EXERCISE DETAILS
A verbatim transcript of the data below is required, images omitted.

SOURCE MATERIAL
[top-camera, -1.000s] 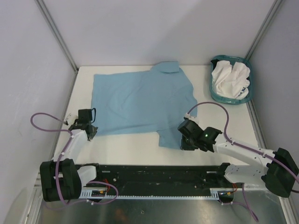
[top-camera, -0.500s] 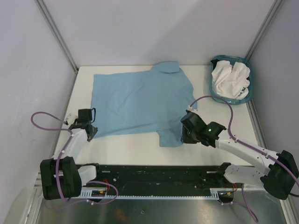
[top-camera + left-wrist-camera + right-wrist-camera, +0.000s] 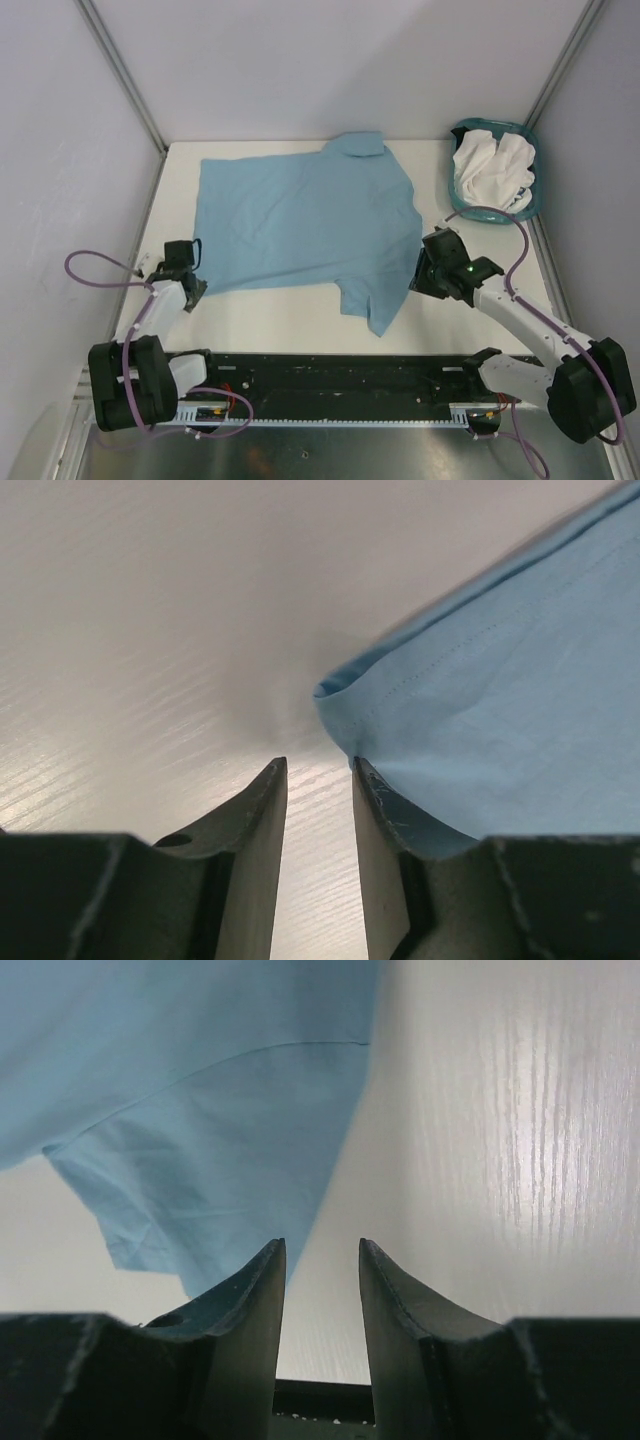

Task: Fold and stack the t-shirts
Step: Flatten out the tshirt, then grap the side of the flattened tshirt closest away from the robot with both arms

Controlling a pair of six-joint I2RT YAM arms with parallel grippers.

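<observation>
Light blue t-shirt spread flat at the middle of the white table. Its long axis runs across the top view from left to right, with one sleeve pointing to the far edge and the other to the near edge. The white t-shirts lie bundled in a teal basket at the far right corner, well apart from the blue one. The left gripper sits at the near-left corner of the shirt. In its wrist view the jaws stand apart on bare table, and the folded corner lies just ahead and to the right of them. The right gripper sits just beside the near sleeve, off the cloth. Its jaws are likewise apart with nothing between them, the sleeve lying ahead and to the left. Each arm is thus nearest its own end of the near edge, which suits a lengthwise fold away from the bases. No print, brand or label can be read in any view
</observation>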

RESPONSE
[top-camera, -1.000s] 
[top-camera, -0.500s] 
[top-camera + left-wrist-camera + right-wrist-camera, +0.000s] 

Task: Fold and stack the t-shirts
Step: Flatten out the tshirt, then grap the side of the flattened tshirt closest away from the robot with both arms

Controlling a pair of six-joint I2RT YAM arms with parallel grippers.

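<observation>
Light blue t-shirt spread flat at the middle of the white table. Its long axis runs across the top view from left to right, with one sleeve pointing to the far edge and the other to the near edge. The white t-shirts lie bundled in a teal basket at the far right corner, well apart from the blue one. The left gripper sits at the near-left corner of the shirt. In its wrist view the jaws stand apart on bare table, and the folded corner lies just ahead and to the right of them. The right gripper sits just beside the near sleeve, off the cloth. Its jaws are likewise apart with nothing between them, the sleeve lying ahead and to the left. Each arm is thus nearest its own end of the near edge, which suits a lengthwise fold away from the bases. No print, brand or label can be read in any view
</observation>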

This exercise calls for no further output.